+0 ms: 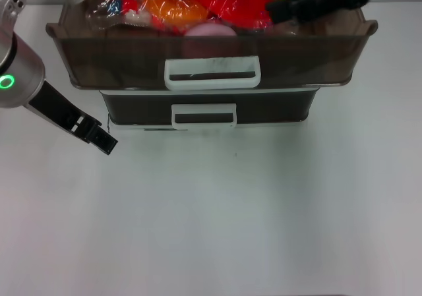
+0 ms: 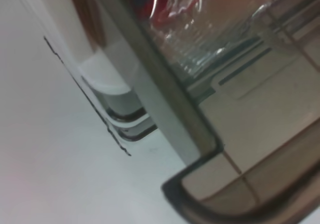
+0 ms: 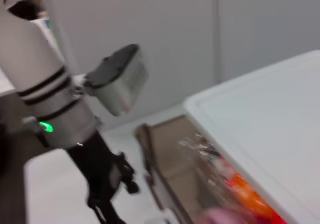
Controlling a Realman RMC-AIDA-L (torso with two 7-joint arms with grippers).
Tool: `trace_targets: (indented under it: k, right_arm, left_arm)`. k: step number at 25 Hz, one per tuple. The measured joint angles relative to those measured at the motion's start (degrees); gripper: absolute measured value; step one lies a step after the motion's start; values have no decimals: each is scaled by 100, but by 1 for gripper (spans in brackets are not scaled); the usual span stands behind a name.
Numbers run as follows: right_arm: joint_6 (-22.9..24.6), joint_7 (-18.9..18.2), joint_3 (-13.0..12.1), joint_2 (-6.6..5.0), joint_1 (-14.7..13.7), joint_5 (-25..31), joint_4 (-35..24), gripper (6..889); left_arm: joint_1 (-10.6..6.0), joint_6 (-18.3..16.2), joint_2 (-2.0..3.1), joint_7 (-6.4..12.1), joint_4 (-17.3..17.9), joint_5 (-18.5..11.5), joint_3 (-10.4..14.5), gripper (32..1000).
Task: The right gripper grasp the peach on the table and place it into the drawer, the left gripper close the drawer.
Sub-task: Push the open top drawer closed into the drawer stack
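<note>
Resting inside open drawer (image 1: 119, 52), behind scuffed handle (image 1: 212, 72): peach (image 1: 210, 31), round, no clear long axis, beside red and orange wrapped items (image 1: 178, 7). Left gripper (image 1: 104, 141) low on table (image 1: 231, 210), apparently closed, empty. Right gripper (image 1: 273, 11) above drawer; opening indeterminate. Left wrist: drawer corner. Right wrist: peach (image 3: 222, 216), blurred.

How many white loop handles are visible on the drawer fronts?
2: the scuffed white handle on the open dark-brown translucent drawer, and the clean white handle on the shut drawer below. Others may be hidden.
</note>
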Motion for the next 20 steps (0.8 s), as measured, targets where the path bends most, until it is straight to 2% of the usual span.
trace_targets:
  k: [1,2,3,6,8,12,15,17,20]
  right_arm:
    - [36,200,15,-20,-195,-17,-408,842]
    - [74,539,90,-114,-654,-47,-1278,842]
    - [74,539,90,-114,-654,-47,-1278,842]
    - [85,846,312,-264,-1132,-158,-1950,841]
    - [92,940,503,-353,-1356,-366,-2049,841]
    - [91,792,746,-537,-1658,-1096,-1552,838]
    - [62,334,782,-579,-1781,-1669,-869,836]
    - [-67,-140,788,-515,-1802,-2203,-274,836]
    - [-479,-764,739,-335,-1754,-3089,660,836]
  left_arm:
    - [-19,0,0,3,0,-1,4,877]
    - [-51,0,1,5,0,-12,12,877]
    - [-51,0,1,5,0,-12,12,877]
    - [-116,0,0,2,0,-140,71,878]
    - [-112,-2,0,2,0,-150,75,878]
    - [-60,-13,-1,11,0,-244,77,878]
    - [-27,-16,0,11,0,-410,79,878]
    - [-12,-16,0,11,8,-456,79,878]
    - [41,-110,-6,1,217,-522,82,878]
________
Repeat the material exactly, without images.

Output for this exercise:
+0 ms: 
+0 ms: 
+0 ms: 
Controlling a Realman RMC-AIDA-L (torso with two 7-joint arms with grippers).
Tool: `trace_targets: (indented under it: k, right_arm, left_arm)`. k: step number at 25 Hz, one per tuple. The measured joint angles relative to those measured at the motion's start (degrees); gripper: absolute measured value; step one lies a step after the motion's start; values have no decimals: each is scaled by 100, but by 1 for gripper (spans in brackets are not scaled); the usual span stands behind a name.
Numbers run as follows: right_arm: joint_6 (-22.9..24.6), joint_7 (-18.9..18.2), joint_3 (-13.0..12.1), joint_2 (-6.6..5.0), joint_1 (-14.7..13.7), joint_5 (-25..31), joint_4 (-35..24), gripper (6..889); left_arm: joint_1 (-10.6..6.0), joint_6 (-18.3..16.2), joint_2 (-2.0..3.1), joint_7 (-6.4..12.1), joint_4 (-17.3..17.9), joint_5 (-18.5..11.5), joint_3 (-10.4..14.5), gripper (32..1000).
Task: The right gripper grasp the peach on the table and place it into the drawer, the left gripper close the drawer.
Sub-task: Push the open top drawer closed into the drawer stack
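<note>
Resting inside open drawer (image 1: 119, 52), behind scuffed handle (image 1: 212, 72): peach (image 1: 210, 31), round, no clear long axis, beside red and orange wrapped items (image 1: 178, 7). Left gripper (image 1: 104, 141) low on table (image 1: 231, 210), apparently closed, empty. Right gripper (image 1: 273, 11) above drawer; opening indeterminate. Left wrist: drawer corner. Right wrist: peach (image 3: 222, 216), blurred.

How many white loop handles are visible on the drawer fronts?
2: the scuffed white handle on the open dark-brown translucent drawer, and the clean white handle on the shut drawer below. Others may be hidden.
</note>
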Motion for the next 20 steps (0.8 s), as measured, targets where the path bends most, until it is straight to 2% of the usual span.
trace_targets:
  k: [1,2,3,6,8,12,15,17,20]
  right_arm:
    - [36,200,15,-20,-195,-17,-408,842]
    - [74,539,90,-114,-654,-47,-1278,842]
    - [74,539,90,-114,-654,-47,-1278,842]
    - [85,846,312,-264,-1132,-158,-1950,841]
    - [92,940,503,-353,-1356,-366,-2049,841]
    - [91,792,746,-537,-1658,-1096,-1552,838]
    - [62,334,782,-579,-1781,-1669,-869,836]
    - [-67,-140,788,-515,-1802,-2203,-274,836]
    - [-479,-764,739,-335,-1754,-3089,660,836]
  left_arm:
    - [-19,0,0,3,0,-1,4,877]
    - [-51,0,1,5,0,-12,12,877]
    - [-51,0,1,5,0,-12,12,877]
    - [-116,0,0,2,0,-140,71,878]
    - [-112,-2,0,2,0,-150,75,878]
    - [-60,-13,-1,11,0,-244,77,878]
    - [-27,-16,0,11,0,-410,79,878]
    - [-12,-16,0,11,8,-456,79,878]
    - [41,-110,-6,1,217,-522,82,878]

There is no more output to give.